Re: [PATCH - revised] rhashtable: detect when object movement might have invalidated a lookup

From: David Miller
Date: Wed Jul 18 2018 - 16:14:45 EST


From: NeilBrown <neilb@xxxxxxxx>
Date: Mon, 16 Jul 2018 09:57:11 +1000

> Some users of rhashtable might need to change the key
> of an object and move it to a different location in the table.
> Other users might want to allocate objects using
> SLAB_TYPESAFE_BY_RCU which can result in the same memory allocation
> being used for a different (type-compatible) purpose and similarly
> end up in a different hash-chain.
>
> To support these, we store a unique NULLS_MARKER at the end of
> each chain, and when a search fails to find a match, we check
> if the NULLS marker found was the expected one. If not,
> the search is repeated.
>
> The unique NULLS_MARKER is derived from the address of the
> head of the chain.
>
> If an object is removed and re-added to the same hash chain, we won't
> notice by looking that the NULLS marker. In this case we must be sure
> that it was not re-added *after* its original location, or a lookup may
> incorrectly fail.

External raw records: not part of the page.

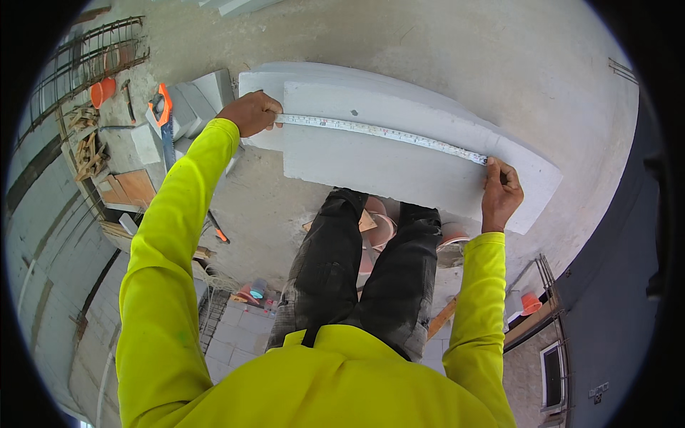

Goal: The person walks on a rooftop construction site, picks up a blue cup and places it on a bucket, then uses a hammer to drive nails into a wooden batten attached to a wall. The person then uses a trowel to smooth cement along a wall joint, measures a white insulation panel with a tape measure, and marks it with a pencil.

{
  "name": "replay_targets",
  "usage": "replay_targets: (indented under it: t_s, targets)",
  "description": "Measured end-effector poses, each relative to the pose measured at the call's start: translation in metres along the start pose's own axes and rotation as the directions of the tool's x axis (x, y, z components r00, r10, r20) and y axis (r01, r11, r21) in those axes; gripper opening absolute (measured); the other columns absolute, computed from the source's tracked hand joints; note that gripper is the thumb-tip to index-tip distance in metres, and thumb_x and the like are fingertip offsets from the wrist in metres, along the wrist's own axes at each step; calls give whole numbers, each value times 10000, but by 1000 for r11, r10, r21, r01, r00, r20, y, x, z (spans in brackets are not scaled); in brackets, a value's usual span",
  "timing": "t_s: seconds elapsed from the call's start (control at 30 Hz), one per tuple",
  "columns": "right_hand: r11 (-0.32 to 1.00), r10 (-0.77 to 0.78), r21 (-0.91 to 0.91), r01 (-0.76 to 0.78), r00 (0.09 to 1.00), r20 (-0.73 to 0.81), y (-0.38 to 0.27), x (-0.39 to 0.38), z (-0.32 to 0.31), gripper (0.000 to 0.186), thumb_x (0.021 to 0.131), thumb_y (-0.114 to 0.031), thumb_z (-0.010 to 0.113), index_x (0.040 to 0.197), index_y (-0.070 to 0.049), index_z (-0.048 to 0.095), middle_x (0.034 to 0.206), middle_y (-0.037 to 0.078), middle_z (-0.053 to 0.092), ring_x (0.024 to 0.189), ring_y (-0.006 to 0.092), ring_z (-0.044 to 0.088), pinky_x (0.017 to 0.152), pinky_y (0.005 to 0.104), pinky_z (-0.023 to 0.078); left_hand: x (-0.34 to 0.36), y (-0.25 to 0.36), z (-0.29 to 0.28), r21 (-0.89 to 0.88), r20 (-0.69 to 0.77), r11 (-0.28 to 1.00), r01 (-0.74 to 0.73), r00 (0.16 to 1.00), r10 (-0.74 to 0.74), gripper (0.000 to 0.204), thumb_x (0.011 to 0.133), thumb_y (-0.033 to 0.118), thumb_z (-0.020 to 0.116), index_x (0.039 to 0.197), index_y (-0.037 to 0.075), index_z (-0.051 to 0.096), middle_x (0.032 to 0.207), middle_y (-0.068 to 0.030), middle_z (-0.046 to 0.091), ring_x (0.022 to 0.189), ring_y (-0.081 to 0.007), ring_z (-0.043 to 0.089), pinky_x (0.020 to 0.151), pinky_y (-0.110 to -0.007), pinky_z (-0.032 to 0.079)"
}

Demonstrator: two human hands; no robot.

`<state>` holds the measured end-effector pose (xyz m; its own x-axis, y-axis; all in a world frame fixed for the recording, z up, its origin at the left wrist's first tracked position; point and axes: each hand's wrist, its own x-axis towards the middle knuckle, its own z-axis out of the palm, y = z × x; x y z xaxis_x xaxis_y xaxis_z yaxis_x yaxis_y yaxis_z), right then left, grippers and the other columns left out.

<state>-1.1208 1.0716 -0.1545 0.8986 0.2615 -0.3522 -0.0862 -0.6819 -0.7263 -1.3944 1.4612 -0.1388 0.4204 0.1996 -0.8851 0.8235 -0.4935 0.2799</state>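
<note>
A tape measure [385, 133] is stretched across the top of a pale grey-white block [357, 158]. My left hand [251, 114] pinches its left end, just past the block's left edge. At the other end, my right hand [502, 191] is closed on the tape near the block's right side; any case there is hidden. The block lies on a stack of longer pale slabs [531, 187], which extend past it on both sides.
Left of the stack, a handsaw [167, 118] with an orange handle rests against smaller blocks [196, 107]. A hammer [128, 102], orange bucket [102, 93], wood scraps [89, 157] and rebar cage [89, 57] lie farther left. Reddish buckets [379, 232] stand near my legs.
</note>
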Motion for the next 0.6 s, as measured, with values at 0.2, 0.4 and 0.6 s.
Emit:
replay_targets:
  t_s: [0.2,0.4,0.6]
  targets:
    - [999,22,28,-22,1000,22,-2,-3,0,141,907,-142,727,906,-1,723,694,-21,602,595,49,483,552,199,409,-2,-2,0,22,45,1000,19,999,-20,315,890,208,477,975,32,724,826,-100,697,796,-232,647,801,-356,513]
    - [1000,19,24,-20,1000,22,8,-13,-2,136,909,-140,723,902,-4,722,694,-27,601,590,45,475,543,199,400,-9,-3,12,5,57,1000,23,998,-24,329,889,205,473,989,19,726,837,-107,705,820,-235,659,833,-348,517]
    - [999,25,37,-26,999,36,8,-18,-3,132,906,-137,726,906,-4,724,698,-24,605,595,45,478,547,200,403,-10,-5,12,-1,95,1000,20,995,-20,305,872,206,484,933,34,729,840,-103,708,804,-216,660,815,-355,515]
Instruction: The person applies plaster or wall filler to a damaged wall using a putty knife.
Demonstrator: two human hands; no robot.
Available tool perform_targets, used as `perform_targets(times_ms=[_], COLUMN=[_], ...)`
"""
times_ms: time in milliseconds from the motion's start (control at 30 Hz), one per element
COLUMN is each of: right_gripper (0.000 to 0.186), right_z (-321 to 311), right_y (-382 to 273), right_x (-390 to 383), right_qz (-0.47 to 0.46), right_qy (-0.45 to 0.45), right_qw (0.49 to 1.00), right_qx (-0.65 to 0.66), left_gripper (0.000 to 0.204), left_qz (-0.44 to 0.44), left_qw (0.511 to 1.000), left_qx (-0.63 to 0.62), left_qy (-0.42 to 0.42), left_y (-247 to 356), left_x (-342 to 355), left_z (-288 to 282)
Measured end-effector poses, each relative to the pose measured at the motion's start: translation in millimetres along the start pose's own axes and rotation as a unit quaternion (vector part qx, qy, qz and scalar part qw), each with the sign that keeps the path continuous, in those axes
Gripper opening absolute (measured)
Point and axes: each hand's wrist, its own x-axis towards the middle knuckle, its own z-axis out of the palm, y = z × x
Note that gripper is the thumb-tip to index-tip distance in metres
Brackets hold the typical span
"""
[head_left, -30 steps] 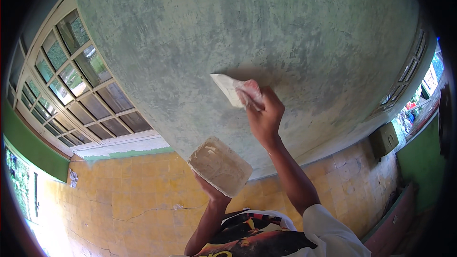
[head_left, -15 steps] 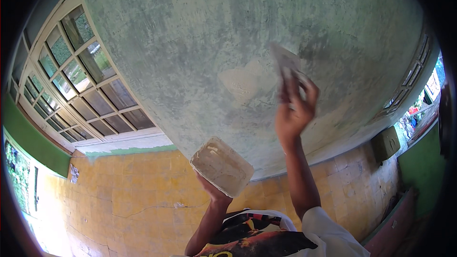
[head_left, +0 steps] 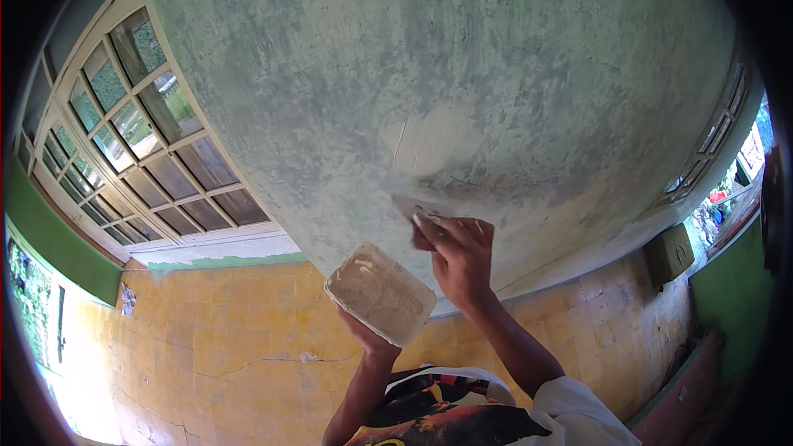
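Fingers of the right hand point(head_left: 462, 260) are bent and bunched close together, gripping the near edge of a flat, thin blade point(head_left: 405, 206) that points away toward ten or eleven o'clock from the knuckles. One finger reaches out along the blade, a pale smear showing near its tip, and the rest curl in behind it; the thumb cannot be made out clearly. The blade is slightly blurred and lies close over the mottled green-grey wall point(head_left: 330, 74), though whether its edge touches the surface cannot be told. Toward one o'clock from the blade, a smooth pale patch point(head_left: 438, 140) of paste spreads on the wall, with a thin raised ridge near its left side. The left hand point(head_left: 363, 331) is at seven o'clock on a rectangular tub point(head_left: 363, 319), bearing it from below and tilting its open side into view; most of its fingers are hidden behind the tub, so how far they are spread cannot be told. Pale paste point(head_left: 380, 285) coats the tub's inside. From the tub, the right hand is at two o'clock, a white-framed window point(head_left: 132, 140) at ten, and yellow tiled floor point(head_left: 264, 306) at nine.
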Motion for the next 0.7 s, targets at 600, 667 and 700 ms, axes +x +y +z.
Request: perform_targets(times_ms=[600, 667, 700], right_gripper=[0.018, 0.025, 0.025], right_z=[1.4, -19.6, -31.9], right_y=[42.4, 36.9, 31.4], right_x=[33.1, 38.0, 48.7], right_qz=[0.187, 0.056, 0.057], right_qy=[0.234, 0.277, 0.276], right_qw=[0.925, 0.94, 0.94], right_qx=[0.236, 0.192, 0.19], left_gripper=[0.076, 0.076, 0.076], left_qz=[0.003, 0.011, 0.005], left_qw=[1.0, 1.0, 1.0], left_qx=[-0.012, -0.006, -0.01], left_qy=[-0.001, 0.0, 0.001], left_y=[-6.2, -4.2, -5.6], left_x=[-1.1, -0.8, -0.8], left_z=[-1.1, -1.7, 0.0])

The easiest solution is to ensure it is inserted at
> the start of the chain. insert_slow() already does that,
> insert_fast() does not. So this patch changes insert_fast to always
> insert at the head of the chain.
>
> Note that such a user must do their own double-checking of
> the object found by rhashtable_lookup_fast() after ensuring
> mutual exclusion which anything that might change the key, such as
> successfully taking a new reference.
>
> Signed-off-by: NeilBrown <neilb@xxxxxxxx>

Neil I have to be honest with you.

During this whole ordeal I was under the impression that this was all
going to be used for something in-tree. But now I see that you want
to use all of this stuff for lustre which is out of tree.

It would be extremely hard for me to accept adding this kind of
complexity and weird semantics to an already extremely complicated
and delicate piece of infrastructure if something in-tree would use
it.

But for something out-of-tree? I'm sorry, no way.